Он провел по ее груди обеими руками, Повторил путь пальцев губами, лизнул тугие соски, и она снова тяжело задышала.

Но лежать неподвижно и не думала: она не только отзывалась на его прикосновения, но и просунула руки под его жилет. Совместными усилиями они вытащили его рубашку из-под пояса панталон, Клодия провела обеими ладонями по его спине от талии до плеч. Потом высвободила одну руку и нашла кратчайший путь между их телами туда, где под тканью панталон ощущалась выпуклость.

Джозеф решительно взял ее за запястье, отвел руку и придержал.

– Сжалься, – взмолился он, ненадолго оторвавшись от ее губ, – я едва держусь.

– А я уже не могу.

Усмехнувшись, он снова проник под ее юбку и добрался до слияния бедер. В этом укромном месте было горячо и влажно.

Клодия застонала.

Непослушными пальцами Джозеф расстегнул пуговицы на панталонах, лег между ее ног, раздвинувшихся под тяжестью его тела, подложил ладони под обнаженные плечи Клодии, чтобы она не билась о твердую землю, и нанес короткий удар нижней частью тела, проникая в самую глубину и чувствуя, как мышцы охватывают его достоинство.

Она согнула ноги в коленях и уперлась ступнями в землю придала телу такой изгиб, чтобы впустить его еще глубже. Прерывисто вздохнув, он уткнулся в ее плечо.

– Клодия… – шепнул он в розовое ушко.

Как долго он ждал этого – почти вечность. И теперь понимал, что дольше не выдержит, и напоминал себе, что Клодия заслуживает большего, чем стремительная и бездумная близость.

– Джозеф… – низким гортанным голосом произнесла она.

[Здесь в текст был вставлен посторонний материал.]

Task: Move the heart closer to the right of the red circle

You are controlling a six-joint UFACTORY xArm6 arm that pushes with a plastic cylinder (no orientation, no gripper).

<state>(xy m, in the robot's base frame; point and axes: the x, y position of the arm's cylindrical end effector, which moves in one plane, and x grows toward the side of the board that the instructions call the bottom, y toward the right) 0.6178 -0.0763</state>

Он отстранился и вновь, погрузился в нее, ритм любви захватил обоих, неуклонно нарастая, пока наслаждение не достигло наивысшей точки, сияние не рассыпалось мириадами ослепительных искр и он не излился в нее.

Слишком рано, с раскаянием подумал он, ощущая, как тело наполняется сладостной истомой.

– Как похотливый мальчишка… – со стыдом пробормотал он.

Она тихо рассмеялась, повернула голову и легко поцеловала его в губы.

– По моим ощущениям – вовсе нет.

Он перекатился и привлек ее к себе. Теперь оба лежали на боку, лицом друг к другу.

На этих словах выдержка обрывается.